§ Provided material
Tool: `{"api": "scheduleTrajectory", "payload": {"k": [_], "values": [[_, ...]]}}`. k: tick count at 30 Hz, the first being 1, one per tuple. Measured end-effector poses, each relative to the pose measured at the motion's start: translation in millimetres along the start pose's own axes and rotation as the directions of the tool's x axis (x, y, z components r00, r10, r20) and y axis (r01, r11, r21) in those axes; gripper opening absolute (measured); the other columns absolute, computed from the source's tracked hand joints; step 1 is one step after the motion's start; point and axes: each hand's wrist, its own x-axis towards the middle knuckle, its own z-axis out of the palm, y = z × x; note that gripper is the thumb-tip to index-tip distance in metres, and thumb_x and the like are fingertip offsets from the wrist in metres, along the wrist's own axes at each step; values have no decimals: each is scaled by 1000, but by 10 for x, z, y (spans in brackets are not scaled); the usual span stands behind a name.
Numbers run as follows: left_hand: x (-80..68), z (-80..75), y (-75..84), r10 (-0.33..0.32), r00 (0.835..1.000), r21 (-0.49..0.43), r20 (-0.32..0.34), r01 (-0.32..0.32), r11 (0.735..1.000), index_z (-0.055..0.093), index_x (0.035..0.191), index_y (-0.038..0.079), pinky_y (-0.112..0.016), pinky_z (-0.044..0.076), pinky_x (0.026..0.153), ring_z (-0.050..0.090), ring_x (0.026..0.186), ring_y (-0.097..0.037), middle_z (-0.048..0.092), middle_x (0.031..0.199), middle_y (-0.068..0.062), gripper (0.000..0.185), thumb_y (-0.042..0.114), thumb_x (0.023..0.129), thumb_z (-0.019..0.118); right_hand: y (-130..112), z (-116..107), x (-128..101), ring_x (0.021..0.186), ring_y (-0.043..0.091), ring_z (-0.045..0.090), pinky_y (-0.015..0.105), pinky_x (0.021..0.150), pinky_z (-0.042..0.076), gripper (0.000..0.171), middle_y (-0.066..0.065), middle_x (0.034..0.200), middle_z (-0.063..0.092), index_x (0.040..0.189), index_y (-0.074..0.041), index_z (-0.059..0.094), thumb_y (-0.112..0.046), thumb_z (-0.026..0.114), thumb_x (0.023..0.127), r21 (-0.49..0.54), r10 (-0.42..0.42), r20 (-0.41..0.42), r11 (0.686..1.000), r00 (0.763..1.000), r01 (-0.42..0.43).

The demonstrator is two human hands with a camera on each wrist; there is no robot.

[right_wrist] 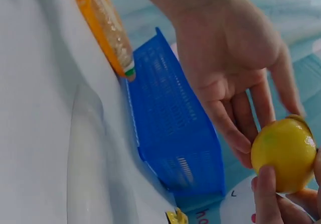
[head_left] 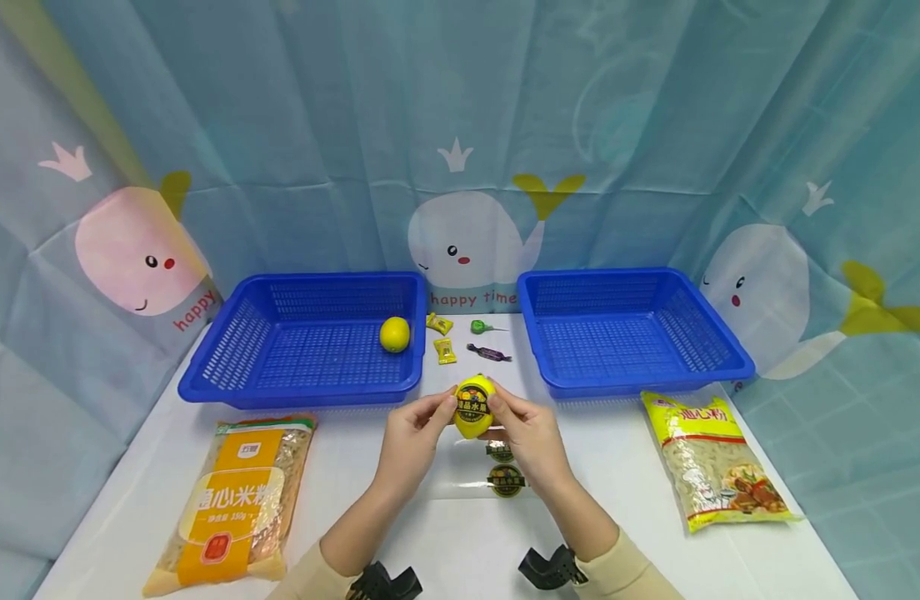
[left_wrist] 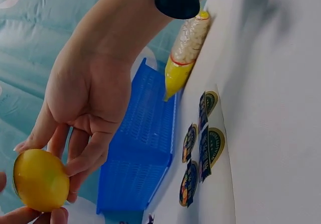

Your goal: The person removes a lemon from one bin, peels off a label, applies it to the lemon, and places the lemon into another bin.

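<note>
Table (head_left: pixel 445 550): your work sits mid-width, on the near side of the gap between the two baskets.
Left basket (head_left: pixel 302 395): far left, loose lemon (head_left: pixel 394 334) inside toward its right end.
Sticker sheet (head_left: pixel 460 483): clear strip on the table under and nearer than your hands, spare dark stickers at its right end.
Left hand (head_left: pixel 411 432): clamped on the held lemon from the left, thumb on the near face, forearm angled inward.
Right hand (head_left: pixel 532 429): mirrors it from the right, thumb and fingertips gripping.
Held lemon (left_wrist: pixel 42 180): between both hands, up off the table.
Top sticker (head_left: pixel 472 403): on the lemon's near face, your thumbs at either end. Looks like the pressing-on step; next move likely calls for smoothing those ends down, fingers bracing behind.
</note>
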Motion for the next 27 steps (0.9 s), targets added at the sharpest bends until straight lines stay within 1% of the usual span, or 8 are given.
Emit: {"api": "scheduleTrajectory", "payload": {"k": [3, 6, 8, 10, 14, 18, 22, 27], "values": [[-40, 47, 20, 24, 999, 30, 45, -26, 999, 66, 130, 5, -24, 58, 88, 70, 103, -21, 69, 127, -9, 45, 30, 94, 73, -12, -4, -18, 85, 23, 75, 33, 74, 63, 45, 18, 127, 68, 134, -7, 64, -32, 67, 97, -19, -5, -47, 1000, 999, 4], [-80, 108, 33, 57, 996, 147, 69, -66, 987, 58, 141, 12, -28, 56, 94, 64, 113, -18, 64, 132, -2, 67, 36, 83, 83, -28, -11, -38, 86, 25, 76, 32, 74, 62, 51, 20, 120, 71, 134, -3, 64, -34, 71, 94, -47, -6, -64, 999, 998, 3], [-100, 147, 29, 94, 994, 243, 50, -104, 964, 55, 143, 15, -32, 55, 96, 59, 116, -15, 60, 135, 1, 79, 41, 77, 88, -36, -16, -46, 87, 25, 77, 31, 74, 62, 55, 21, 113, 73, 134, 0, 62, -35, 73, 93, -66, -2, -52, 998, 999, -2], [-109, 174, 17, 127, 992, 305, 18, -127, 944, 56, 142, 16, -35, 55, 95, 57, 116, -13, 58, 134, 3, 82, 42, 73, 90, -47, -31, -49, 86, 25, 77, 32, 74, 62, 57, 20, 110, 75, 135, 0, 62, -35, 75, 92, -88, 4, -29, 996, 1000, -6], [-108, 172, -1, 185, 982, 304, -46, -162, 939, 59, 139, 13, -36, 56, 93, 59, 110, -16, 59, 129, -1, 72, 33, 76, 90, -107, -157, -21, 81, 23, 76, 35, 75, 63, 50, 12, 110, 76, 132, -9, 66, -36, 75, 91, -186, -27, 3, 982, 1000, 27], [-98, 128, -4, 191, 978, 280, -80, -162, 946, 60, 138, 14, -35, 55, 92, 59, 106, -17, 61, 127, -2, 66, 26, 79, 88, -231, -444, 48, 83, 16, 74, 32, 73, 62, 47, 7, 116, 75, 132, -14, 66, -38, 74, 92, -336, -108, 0, 937, 994, 102], [-98, 101, -5, 162, 985, 265, -63, -140, 954, 60, 138, 13, -35, 54, 93, 59, 106, -17, 61, 124, -2, 64, 22, 80, 86, -387, -848, 100, 95, 7, 72, 27, 79, 61, 51, 10, 122, 73, 135, -11, 63, -35, 74, 93, -396, -164, -23, 907, 986, 141], [-103, 109, -15, 144, 989, 253, -38, -129, 959, 61, 137, 12, -32, 55, 93, 60, 107, -15, 61, 119, 1, 63, 19, 80, 86, -565, -1347, 112, 108, -4, 63, 15, 85, 55, 56, 11, 130, 69, 142, -15, 59, -42, 71, 94, -505, -151, -63, 857, 987, 99]]}}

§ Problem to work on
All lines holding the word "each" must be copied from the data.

§ Solution to this task
Tool: `{"api": "scheduleTrajectory", "payload": {"k": [_], "values": [[_, ...]]}}`. k: tick count at 30 Hz, the first being 1, one per tuple. Measured end-effector poses, each relative to the pose measured at the motion's start: translation in millimetres along the start pose's own axes and rotation as the directions of the tool's x axis (x, y, z components r00, r10, r20) and y axis (r01, r11, r21) in those axes; gripper opening absolute (measured); the other columns absolute, computed from the source's tracked hand joints; step 1 is one step after the motion's start; point and axes: each hand's wrist, its own x-axis towards the middle knuckle, its own z-axis out of the palm, y = z × x; note that gripper is the thumb-tip to index-tip distance in metres, and thumb_x and the like are fingertip offsets from the wrist in metres, along the wrist's own axes at each step; values have no decimals: each is scaled by 1000, but by 10 for x, z, y (spans in brackets are not scaled); the usual span stands behind a name.
The demonstrator is two human hands with a camera on each wrist; there is no robot.

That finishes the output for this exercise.